Grammy darlings Crow and Raitt, who would be nominated for singing the phone book, delivered solid but unspectacular turns and are the clear also-rans here. If Carey were up for "We Belong Together" (for reasons that we don't understand, her performance of that hit was relegated to the R&B category), our choice would be a no-brainer. Although the octave-leaping diva displays unusual restraint on "It's Like That," her vocal is almost too understated. With a kitschy-cool performance that falls somewhere between singing and rapping, Stefani doesn't quite fit here. So we're cheering for Clarkson for fiercely letting loose her inner Pat Benatar and exorcising the ghost of American Idol.
Best New Artist
Fall Out Boy
We can think of at least a few talented newbies missing here: folk-soul man Amos Lee, old-school R&B belter Leela James, virtuoso singer-guitarist Raúl Midón. Any of those certainly would have made a better selection than crunk princess Ciara, who earned her spot on the strength of a double-platinum debut, Goodies, and a string of hit singles. And while the punk-pop band Fall Out Boy had a breakthrough year in 2005, they're neither new (they released their first album, Take This to Your Grave, in 2003) nor particularly good.
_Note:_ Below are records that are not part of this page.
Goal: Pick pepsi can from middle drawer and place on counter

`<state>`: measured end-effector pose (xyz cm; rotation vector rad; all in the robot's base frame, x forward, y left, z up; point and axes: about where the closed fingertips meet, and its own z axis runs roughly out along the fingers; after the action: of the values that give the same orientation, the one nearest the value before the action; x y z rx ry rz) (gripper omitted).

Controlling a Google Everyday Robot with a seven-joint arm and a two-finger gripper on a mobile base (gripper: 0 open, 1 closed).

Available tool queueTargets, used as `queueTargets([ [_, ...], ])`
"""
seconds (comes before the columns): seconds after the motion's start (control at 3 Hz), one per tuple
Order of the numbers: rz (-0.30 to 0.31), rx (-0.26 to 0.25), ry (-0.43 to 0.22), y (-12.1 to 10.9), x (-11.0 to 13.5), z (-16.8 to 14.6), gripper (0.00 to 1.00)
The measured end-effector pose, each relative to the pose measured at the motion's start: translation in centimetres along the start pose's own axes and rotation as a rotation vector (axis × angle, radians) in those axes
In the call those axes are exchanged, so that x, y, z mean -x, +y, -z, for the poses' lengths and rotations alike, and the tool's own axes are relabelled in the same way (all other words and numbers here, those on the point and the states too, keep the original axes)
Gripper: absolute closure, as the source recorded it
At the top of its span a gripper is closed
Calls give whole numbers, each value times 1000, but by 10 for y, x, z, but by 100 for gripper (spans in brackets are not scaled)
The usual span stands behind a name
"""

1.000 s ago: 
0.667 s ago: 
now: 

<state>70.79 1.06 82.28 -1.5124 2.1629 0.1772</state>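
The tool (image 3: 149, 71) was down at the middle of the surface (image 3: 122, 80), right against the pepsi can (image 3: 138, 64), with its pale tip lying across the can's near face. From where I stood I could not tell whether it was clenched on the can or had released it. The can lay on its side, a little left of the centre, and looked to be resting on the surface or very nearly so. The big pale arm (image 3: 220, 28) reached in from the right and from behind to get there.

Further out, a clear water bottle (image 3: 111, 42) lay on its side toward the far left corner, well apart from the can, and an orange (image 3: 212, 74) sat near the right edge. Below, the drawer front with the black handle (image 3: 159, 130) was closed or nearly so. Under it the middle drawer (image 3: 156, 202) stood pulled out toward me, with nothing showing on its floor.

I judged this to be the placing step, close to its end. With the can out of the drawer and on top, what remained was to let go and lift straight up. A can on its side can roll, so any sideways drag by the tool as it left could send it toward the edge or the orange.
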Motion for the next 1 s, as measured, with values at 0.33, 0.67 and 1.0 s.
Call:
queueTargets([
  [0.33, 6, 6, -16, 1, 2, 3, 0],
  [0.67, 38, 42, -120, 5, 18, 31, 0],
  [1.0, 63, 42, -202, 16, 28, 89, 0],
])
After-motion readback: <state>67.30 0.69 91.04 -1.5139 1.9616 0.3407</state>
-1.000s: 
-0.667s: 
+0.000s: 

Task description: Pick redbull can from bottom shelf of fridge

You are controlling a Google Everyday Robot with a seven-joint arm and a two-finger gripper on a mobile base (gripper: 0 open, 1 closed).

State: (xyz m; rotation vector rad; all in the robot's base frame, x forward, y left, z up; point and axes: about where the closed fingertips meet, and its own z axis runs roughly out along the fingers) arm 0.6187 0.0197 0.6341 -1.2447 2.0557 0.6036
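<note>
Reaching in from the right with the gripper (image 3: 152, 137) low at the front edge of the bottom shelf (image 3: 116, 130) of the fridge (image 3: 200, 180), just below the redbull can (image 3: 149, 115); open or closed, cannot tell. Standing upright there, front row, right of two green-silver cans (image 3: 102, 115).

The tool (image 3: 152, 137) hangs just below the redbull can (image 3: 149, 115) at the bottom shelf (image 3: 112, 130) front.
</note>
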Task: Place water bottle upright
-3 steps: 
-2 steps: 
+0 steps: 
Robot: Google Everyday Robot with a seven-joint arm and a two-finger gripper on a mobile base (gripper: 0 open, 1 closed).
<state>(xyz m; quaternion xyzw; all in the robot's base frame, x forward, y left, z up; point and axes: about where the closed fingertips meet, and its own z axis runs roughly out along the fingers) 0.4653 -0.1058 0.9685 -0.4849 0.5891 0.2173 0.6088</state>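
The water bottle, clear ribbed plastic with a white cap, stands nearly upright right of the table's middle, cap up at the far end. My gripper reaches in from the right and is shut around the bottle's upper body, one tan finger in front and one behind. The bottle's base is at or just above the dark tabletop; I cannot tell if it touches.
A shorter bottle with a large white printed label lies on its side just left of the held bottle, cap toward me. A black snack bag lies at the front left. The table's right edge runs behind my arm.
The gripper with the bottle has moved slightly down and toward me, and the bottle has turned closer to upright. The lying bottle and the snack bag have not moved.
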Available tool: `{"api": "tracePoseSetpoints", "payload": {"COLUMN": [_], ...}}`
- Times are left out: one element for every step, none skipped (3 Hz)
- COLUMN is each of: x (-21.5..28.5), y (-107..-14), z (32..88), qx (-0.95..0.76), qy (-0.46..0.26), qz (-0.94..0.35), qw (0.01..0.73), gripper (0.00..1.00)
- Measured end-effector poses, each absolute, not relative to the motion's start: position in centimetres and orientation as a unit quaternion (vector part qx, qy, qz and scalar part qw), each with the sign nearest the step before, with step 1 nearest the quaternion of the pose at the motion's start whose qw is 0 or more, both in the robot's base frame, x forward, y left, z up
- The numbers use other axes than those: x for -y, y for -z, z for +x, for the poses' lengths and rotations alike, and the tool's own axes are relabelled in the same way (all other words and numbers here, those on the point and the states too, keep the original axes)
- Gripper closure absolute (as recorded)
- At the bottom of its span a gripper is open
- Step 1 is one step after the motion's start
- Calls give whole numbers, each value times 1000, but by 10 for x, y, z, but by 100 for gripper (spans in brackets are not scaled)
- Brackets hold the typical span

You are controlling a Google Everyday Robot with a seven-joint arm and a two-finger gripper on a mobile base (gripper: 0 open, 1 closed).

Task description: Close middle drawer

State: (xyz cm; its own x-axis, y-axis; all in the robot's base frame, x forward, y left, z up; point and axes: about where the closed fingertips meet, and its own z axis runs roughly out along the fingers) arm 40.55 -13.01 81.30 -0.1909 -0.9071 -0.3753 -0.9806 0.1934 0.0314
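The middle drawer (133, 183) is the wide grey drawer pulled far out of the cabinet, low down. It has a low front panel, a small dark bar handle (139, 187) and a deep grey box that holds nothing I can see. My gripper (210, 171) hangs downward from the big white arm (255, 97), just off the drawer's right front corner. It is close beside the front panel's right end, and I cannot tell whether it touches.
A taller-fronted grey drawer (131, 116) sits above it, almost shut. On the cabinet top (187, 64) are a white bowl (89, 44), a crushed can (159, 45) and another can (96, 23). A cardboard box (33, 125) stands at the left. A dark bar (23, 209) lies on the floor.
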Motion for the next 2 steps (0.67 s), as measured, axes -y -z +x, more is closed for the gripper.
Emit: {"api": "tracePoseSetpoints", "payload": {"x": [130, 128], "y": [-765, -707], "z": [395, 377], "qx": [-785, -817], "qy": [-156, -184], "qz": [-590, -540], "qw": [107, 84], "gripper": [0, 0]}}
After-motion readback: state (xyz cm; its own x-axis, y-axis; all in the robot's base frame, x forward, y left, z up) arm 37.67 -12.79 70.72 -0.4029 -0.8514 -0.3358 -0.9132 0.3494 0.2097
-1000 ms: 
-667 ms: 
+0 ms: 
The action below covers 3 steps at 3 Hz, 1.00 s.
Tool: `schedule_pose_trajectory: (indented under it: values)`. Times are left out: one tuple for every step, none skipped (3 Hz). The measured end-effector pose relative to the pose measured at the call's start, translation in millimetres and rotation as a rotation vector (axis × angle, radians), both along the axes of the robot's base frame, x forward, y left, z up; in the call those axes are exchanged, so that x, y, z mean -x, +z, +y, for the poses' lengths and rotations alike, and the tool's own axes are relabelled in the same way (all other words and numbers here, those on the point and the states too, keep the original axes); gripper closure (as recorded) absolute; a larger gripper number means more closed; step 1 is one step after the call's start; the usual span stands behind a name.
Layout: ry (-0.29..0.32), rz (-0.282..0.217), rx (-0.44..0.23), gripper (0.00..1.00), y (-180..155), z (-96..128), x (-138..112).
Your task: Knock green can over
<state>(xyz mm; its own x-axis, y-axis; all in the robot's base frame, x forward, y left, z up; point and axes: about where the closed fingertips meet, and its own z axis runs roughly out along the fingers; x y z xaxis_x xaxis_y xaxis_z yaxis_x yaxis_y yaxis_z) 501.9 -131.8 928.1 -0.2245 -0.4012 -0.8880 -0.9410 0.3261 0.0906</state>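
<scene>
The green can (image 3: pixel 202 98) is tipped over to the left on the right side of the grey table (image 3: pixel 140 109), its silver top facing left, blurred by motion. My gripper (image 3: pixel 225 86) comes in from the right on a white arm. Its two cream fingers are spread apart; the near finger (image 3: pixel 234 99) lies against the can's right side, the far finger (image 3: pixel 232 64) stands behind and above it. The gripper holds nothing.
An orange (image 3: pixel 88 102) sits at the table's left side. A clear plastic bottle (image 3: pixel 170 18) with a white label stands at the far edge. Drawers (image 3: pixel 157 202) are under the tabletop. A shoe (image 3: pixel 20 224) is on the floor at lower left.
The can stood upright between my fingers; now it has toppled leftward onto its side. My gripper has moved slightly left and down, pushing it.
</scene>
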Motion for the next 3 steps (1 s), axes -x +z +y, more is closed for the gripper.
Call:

Sugarland adequately fills the designated country slot, but we can't really see the trio bringing home the award to Nashville. Although Hopes and Fears had us keen on Keane, the Coldplay knockoffs lose points for originality. It seemed as if eight-time nominee Legend was destined to win this award when Get Lifted came out in December 2004. Time has only made the neo-soul singer-pianist a more obvious choice. There's nothing ordinary about his kind of people.